Source data section start
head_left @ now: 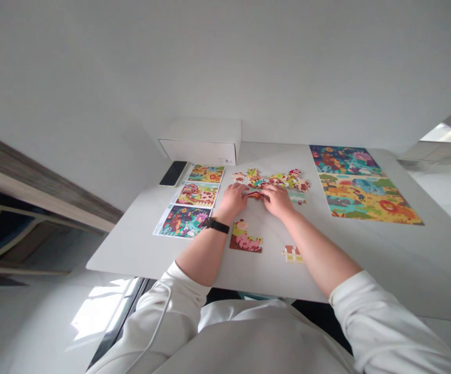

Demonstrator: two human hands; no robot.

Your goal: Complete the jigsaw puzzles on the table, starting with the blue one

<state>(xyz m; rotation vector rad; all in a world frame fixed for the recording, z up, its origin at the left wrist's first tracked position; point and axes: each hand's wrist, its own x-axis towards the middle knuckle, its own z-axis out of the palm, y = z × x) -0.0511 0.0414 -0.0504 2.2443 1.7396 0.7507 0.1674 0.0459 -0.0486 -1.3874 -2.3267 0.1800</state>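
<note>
My left hand (pixel 234 200) and my right hand (pixel 277 200) are close together over the middle of the table, fingers curled in. Between their fingertips is a red jigsaw puzzle piece (pixel 254 195), partly covered by the fingers; whether it is one piece or two joined ones is too small to tell. Just beyond the hands lies a heap of loose puzzle pieces (pixel 296 175). Nearer to me, a joined puzzle section with a pink pig (pixel 245 240) rests below my left hand. A small joined section in brown and cream (pixel 292 254) lies by my right forearm.
At the left lies a reference sheet (pixel 188 221) with three pictures, beside a phone (pixel 174 173). A white box (pixel 200 143) stands at the back against the wall. Two finished puzzles, a night scene (pixel 345 159) and an animal scene (pixel 369 196), adjoin on the right.
</note>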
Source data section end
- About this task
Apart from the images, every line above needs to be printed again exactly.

- Written solution
head_left @ now: 

Demonstrator: two human hands; no robot.

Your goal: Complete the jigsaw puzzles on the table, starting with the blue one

<state>(xyz m; rotation vector rad; all in a world frame fixed for the recording, z up, its origin at the left wrist's first tracked position; point and axes: each hand's wrist, its own x-axis towards the middle knuckle, its own z-axis out of the palm, y = z × x) -0.0511 0.0414 -0.0504 2.2443 1.7396 0.7507 0.1674 0.0459 -0.0486 -1.3874 -2.3267 0.1800</state>
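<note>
My left hand (pixel 234 200) and my right hand (pixel 277 200) are close together over the middle of the table, fingers curled in. Between their fingertips is a red jigsaw puzzle piece (pixel 254 195), partly covered by the fingers; whether it is one piece or two joined ones is too small to tell. Just beyond the hands lies a heap of loose puzzle pieces (pixel 296 175). Nearer to me, a joined puzzle section with a pink pig (pixel 245 240) rests below my left hand. A small joined section in brown and cream (pixel 292 254) lies by my right forearm.
At the left lies a reference sheet (pixel 188 221) with three pictures, beside a phone (pixel 174 173). A white box (pixel 200 143) stands at the back against the wall. Two finished puzzles, a night scene (pixel 345 159) and an animal scene (pixel 369 196), adjoin on the right.
</note>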

The exercise was answered in full.